A poem by Bev Brazier

I’ve always wondered what it might feel like to be spring

I was forty years old before I learned

that angels bite.

I’d felt nibbles in the past, it’s true;

noticed tiny teeth marks on my skin

and my soul

but – blinded by medieval art and dollar store figurines

I didn’t see what – or who –  was right there, as close as skin…

nipping, increasingly irritated by my inattention.

Chomping, even

at the bit of me still able to conceive

receive

perceive

retrieve

believe

and all the other Eves who sometimes escape my notice

Gnawing at the apples and the boundaries of who I think I am

and what is possible. 

I’d swat them away

apply whatever salve came readily to hand

and, elbows out, blunder on through the speckled seasons of my life.

Salve. Slave.

It all depends on where you put the damn letters.

We’ve recently survived a mail strike,

when it was anyone’s guess

but the letters turned up again; fallen into their intended place

teeth marks at the corners but intact.

Don’t be afraid they say; don’t be afraid.

Whatever is going on … be sure: the opposite is also true.

More recently,

I’ve caught glimpses as they bob and weave,

duck

and, grinning,

come at me again with tiny teeth and persistent, knowing smiles.

They get that a lot, apparently.

And it’s cost me the length of a season to admit to their intent.

Sometimes they swarm;

the air thick with them.

Get caught in my hair 

Relieved that they’ve caught my attention at last,

able to rest their aching jaws,

they dance.

When you know what it is, it’s a relief in a way

and I almost enjoy the sound as they crunch away at convention

Their wings and robes, constant motion in that crazy circle dance

create an updraft that frequently takes my breath, and the rest of me, with it;

and in that upward motion

turning me inside out

like a shirt grabbed by the hem

and lifted quickly over the head.

I stand, blinking with my insides out.

“The outside is the inside” they whisper as the dance goes ’round.
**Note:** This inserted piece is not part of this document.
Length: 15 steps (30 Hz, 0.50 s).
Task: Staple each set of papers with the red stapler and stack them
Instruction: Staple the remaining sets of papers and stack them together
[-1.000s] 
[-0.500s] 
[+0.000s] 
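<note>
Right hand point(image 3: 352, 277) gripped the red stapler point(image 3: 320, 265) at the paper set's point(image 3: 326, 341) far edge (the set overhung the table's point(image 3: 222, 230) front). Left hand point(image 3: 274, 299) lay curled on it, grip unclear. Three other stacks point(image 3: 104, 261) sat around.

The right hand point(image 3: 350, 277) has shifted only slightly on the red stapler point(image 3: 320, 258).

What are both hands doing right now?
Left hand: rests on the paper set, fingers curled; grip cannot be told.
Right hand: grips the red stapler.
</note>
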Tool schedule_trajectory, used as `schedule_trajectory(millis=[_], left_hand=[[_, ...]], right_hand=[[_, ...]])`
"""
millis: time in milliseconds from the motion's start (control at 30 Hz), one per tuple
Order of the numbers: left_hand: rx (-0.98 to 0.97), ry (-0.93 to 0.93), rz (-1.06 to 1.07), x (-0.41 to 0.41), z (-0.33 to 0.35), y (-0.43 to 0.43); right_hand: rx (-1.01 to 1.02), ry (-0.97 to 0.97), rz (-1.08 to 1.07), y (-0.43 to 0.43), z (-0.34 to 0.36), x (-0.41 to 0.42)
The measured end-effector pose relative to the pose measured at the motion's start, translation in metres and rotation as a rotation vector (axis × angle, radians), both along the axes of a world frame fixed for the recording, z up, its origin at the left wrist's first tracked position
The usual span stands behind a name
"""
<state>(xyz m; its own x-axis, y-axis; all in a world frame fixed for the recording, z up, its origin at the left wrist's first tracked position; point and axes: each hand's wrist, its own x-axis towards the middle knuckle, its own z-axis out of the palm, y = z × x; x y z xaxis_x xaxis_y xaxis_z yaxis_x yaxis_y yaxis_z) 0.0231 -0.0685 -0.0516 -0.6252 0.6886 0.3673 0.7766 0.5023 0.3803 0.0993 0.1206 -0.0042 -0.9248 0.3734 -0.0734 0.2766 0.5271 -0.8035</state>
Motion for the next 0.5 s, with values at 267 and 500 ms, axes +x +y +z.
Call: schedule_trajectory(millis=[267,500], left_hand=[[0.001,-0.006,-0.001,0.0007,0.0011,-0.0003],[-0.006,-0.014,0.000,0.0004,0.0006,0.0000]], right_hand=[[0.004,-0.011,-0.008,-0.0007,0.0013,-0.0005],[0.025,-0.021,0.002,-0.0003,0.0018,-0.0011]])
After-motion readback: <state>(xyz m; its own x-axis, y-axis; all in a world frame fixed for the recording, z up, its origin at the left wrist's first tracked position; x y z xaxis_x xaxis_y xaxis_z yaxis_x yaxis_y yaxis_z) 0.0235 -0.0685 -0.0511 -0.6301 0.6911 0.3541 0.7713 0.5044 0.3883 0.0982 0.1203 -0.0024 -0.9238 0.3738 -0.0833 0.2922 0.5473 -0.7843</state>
“Glory to God in the Highest. Don’t be afraid.”

That, at least, is familiar, and I take a step or two in time, and begin to follow the dance

Then, maddeningly, the next chorus begins

and they change the rhythm, tripping off in the opposite direction

winking over their shoulders, and singing

“The opposite is always true.”

They dance then in the opposite direction,

smile at my bewilderment

and sharpen their teeth ready to begin again.

“The opposite is always true”

“The outside is the inside”

That’s the core of it – when everything else has been chewed away, the core remains.

The core.

The refrain of the song, and what’s left behind after they bite.

Angel spit.

ANGELS OF SPRING

I’ve always wondered what it might feel like to be spring

Everyone loving you, but not for yourself.

You know?

Not for yourself.

You’re the messenger, you’re the John the Baptist to the anticipated summer of your cousin.

A proclamation in green and brown and growing light; mud and tender new growth

giving way to the daffodils, trumpeting that something better is on the way.

A gaudy but finally insubstantial pageant

The real stuff is yet to come.

I wonder if angels ever feel that way.

The angels of spring, however,

Newly emerging from the smelly dens in which they’ve sheltered intermittently through the deepest cold

Airing out their wings, are ravenous, and don’t give a flying…

thought… to these things.

Nuance is for another season. Springtime….

Of all the seasons, springtime is the angelest.